Mientras tanto, de Buenos Aires llegaron los pesos. ¡Fue un asunto serio! A mí al principio me había parecido cosa fácil, pero, en realidad, el mercado de Trieste no estaba preparado para esa moneda exótica. Volvimos a necesitar al joven Olivi, que nos enseñó a realizar esos cheques. Después, como en determinado momento Olivi nos dejó solos, por parecerle que nos había conducido a buen puerto, Guido se encontró durante varios días con los bolsillos llenos de coronas, hasta que encontramos el camino a un Banco, que nos libró del incómodo peso entregándonos un talonario de cheques, que pronto aprendimos a utilizar.

Guido sintió la necesidad de decir a Olivi, que le facilitaba la tarea:

—¡Le aseguro que nunca haré la competencia a la empresa de mi amigo!

Pero el joven, que tenía otra concepción del comercio, respondió:

—¡Ojalá hubiera más comerciantes dedicados a nuestros artículos! ¡Mejor nos iría!

Guido se quedó con la boca abierta, comprendió demasiado bien, como le sucedía siempre, y adoptó aquella teoría, que ofreció a quien la quisiera oír.

A pesar de sus estudios en la Escuela Superior, Guido tenía una idea poco precisa del debe y el haber. Miró con sorpresa cómo constituí la cuenta de capital y también cómo registré los gastos. Después supo tanta contabilidad, que, cuando le proponían un negocio, lo analizaba ante todo desde el punto de vista contable. Le parecía incluso que el conocimiento de la contabilidad confería un aspecto nuevo al mundo. Veía nacer deudores y acreedores por todos lados, hasta cuando dos se peleaban o se besaban.

Se puede decir que entró en el comercio armado de la máxima prudencia. Rechazó cantidad de negocios e incluso durante seis meses los rechazó todos con el aspecto tranquilo de quien sabe lo que hace.

—¡No! —decía, y el monosílabo parecía el resultado de un cálculo preciso, aun cuando se trataba de un artículo que nunca había visto. Pero toda esa reflexión había resultado desperdiciada viendo cómo el negocio y después su posible beneficio o su pérdida debería pasar a través de una contabilidad. Era lo último que había aprendido y se había superpuesto a todas sus nociones.
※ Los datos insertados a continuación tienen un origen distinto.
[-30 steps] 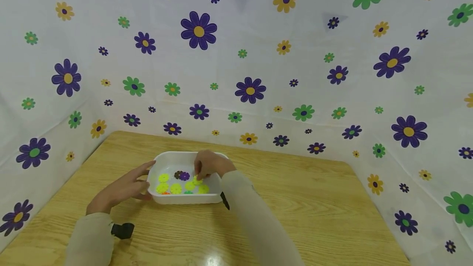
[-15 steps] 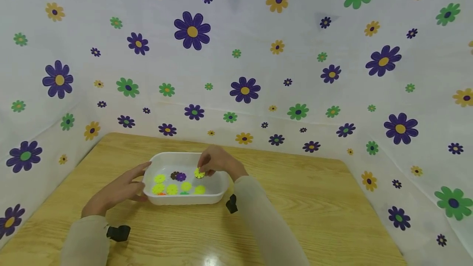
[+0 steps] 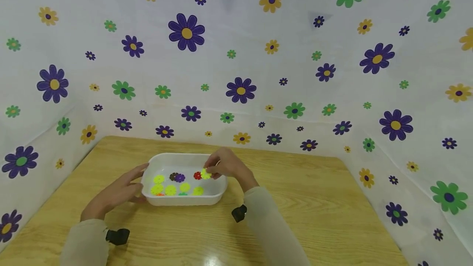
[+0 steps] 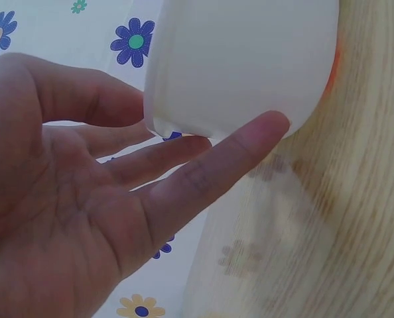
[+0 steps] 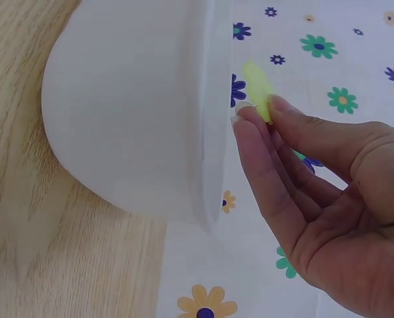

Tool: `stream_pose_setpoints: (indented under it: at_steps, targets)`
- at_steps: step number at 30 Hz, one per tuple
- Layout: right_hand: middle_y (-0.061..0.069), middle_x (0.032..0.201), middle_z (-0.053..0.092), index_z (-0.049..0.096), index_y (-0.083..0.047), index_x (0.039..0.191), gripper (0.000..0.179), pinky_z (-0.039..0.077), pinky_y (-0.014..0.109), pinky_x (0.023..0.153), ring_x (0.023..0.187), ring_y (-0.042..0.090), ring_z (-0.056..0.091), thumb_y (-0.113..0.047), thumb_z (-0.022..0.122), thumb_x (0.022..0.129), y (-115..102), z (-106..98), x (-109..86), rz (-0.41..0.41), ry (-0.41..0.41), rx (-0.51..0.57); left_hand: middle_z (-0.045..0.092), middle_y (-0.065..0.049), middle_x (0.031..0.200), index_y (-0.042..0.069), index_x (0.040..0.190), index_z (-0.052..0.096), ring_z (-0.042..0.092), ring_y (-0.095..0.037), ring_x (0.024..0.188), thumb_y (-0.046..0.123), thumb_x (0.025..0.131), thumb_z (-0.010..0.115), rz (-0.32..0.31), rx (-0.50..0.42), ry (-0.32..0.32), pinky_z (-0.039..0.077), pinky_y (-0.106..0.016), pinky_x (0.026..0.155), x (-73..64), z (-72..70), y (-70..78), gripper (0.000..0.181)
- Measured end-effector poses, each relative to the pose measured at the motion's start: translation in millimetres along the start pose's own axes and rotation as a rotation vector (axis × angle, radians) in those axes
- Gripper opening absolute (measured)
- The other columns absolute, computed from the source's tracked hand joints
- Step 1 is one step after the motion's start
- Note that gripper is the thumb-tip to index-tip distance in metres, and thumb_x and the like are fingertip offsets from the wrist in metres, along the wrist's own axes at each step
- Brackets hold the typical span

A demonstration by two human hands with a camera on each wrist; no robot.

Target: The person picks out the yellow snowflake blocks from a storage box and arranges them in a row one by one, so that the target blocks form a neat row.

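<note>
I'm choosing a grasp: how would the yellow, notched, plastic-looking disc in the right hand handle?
The yellow, notched, plastic-looking disc is probably light, being small and thin in the right hand. It seems stiff, showing no sag when pinched. Its thin edge might slip.

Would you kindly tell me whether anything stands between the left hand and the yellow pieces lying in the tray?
Yes, the tray does: its end wall separates the left hand, outside, from the yellow pieces inside. Nothing visible covers those from above, so going over the rim looks possible.
</note>
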State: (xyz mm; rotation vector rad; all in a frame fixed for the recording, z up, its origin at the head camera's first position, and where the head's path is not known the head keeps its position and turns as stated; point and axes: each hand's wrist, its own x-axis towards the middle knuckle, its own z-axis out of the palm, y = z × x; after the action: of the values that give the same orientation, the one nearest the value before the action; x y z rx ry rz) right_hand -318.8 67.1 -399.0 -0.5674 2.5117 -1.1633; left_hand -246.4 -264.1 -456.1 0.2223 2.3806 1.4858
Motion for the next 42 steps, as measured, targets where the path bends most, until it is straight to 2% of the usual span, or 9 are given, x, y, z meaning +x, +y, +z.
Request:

Me duele tener que hablar tan mal de mi pobre amigo, pero debo ser veraz, también para entenderme mejor a mí mismo. Recuerdo cuánta inteligencia empleó para atestar nuestra pequeña oficina de fantasías que nos impedían cualquier actividad sensata. En determinado momento, para iniciar el comercio a comisión, decidimos enviar por correo un millar de circulares. Guido hizo esta reflexión:

—¡Cuántos sellos ahorraríamos, si, antes de expedir estas circulares supiéramos cuáles de ellas llegarán a las personas que las tendrán en cuenta!

La frase sola no habría impedido nada, pero le complació demasiado y comenzó a lanzar al aire las circulares cerradas para expedir sólo las que caían con la dirección hacia arriba. El experimento recordaba a algo parecido que yo había hecho en el pasado, pero, de todos modos, me parece que nunca llegué a ese extremo. Como es natural, no recogí ni expedí las circulares eliminadas por él, porque no podía estar seguro de que no hubiese habido de verdad una seria inspiración que lo hubiera incitado a esa eliminación y de que debiese, por esa razón, no derrochar los sellos que correspondía pagar a él.